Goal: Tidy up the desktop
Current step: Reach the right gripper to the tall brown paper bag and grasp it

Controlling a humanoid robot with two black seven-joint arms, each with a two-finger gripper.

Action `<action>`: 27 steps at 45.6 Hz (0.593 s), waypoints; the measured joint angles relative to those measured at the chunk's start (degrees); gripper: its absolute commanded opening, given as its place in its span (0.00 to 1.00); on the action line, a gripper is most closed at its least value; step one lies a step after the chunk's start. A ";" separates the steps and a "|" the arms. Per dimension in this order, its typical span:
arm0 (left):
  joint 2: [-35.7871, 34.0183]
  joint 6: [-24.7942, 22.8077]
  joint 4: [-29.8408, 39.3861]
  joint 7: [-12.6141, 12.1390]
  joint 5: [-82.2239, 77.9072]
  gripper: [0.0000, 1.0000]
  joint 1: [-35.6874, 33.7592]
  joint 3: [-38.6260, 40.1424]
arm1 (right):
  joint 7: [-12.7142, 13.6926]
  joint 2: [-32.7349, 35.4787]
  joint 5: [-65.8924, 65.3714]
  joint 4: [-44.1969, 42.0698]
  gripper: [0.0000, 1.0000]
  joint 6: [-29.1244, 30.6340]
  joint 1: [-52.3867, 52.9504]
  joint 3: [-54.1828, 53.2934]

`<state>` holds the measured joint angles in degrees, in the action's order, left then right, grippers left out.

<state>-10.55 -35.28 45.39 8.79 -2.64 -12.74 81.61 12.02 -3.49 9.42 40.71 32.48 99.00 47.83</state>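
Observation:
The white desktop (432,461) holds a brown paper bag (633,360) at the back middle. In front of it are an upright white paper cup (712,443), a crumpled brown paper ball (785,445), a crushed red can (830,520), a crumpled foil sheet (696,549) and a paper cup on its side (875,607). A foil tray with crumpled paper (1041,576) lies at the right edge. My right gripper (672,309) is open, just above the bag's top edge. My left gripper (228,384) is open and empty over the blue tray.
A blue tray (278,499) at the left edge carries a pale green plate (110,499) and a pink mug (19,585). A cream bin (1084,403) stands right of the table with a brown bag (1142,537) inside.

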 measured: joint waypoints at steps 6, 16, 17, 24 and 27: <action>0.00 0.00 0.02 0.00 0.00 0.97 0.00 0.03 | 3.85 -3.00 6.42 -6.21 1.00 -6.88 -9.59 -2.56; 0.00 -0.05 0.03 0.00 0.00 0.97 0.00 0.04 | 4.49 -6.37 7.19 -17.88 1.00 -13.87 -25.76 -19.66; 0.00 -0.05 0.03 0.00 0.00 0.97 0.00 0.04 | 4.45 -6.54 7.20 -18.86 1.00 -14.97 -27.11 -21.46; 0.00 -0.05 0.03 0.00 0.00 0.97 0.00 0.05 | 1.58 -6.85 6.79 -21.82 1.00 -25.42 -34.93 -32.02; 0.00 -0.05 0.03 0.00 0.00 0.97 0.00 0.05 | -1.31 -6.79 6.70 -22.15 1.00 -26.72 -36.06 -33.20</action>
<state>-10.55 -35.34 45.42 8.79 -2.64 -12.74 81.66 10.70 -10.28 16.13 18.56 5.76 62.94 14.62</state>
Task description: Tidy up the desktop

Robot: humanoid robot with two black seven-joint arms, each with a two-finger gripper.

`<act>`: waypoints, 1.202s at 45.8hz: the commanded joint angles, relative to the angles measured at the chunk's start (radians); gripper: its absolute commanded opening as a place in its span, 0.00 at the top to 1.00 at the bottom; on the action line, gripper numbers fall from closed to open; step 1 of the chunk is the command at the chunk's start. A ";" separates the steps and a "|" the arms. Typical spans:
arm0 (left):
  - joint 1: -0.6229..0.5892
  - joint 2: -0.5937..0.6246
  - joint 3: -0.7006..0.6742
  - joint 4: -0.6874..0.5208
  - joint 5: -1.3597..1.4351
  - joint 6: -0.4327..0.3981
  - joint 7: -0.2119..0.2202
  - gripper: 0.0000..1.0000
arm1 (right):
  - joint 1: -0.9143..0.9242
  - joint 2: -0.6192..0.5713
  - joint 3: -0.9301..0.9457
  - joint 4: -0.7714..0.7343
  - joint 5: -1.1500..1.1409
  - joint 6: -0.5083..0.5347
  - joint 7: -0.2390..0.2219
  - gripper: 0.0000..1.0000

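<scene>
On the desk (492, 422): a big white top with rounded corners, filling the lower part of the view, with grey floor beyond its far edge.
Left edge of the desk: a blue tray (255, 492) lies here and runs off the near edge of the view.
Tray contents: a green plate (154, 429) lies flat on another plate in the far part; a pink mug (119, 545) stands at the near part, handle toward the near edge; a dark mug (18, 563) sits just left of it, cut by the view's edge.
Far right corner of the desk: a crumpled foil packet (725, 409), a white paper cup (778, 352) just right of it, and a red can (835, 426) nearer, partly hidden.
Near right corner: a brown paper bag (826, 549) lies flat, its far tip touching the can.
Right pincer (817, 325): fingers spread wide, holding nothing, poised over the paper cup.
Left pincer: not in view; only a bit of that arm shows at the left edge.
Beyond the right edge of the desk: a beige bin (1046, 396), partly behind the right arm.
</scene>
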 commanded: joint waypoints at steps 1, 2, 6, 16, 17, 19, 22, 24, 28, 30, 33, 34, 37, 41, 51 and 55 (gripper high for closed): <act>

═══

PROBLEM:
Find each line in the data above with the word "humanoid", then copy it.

COMPLETED EXERCISE:
Controlling a humanoid robot with two black seven-joint arms, each with a two-finger gripper.
Robot: humanoid robot with two black seven-joint arms, each with a two-finger gripper.

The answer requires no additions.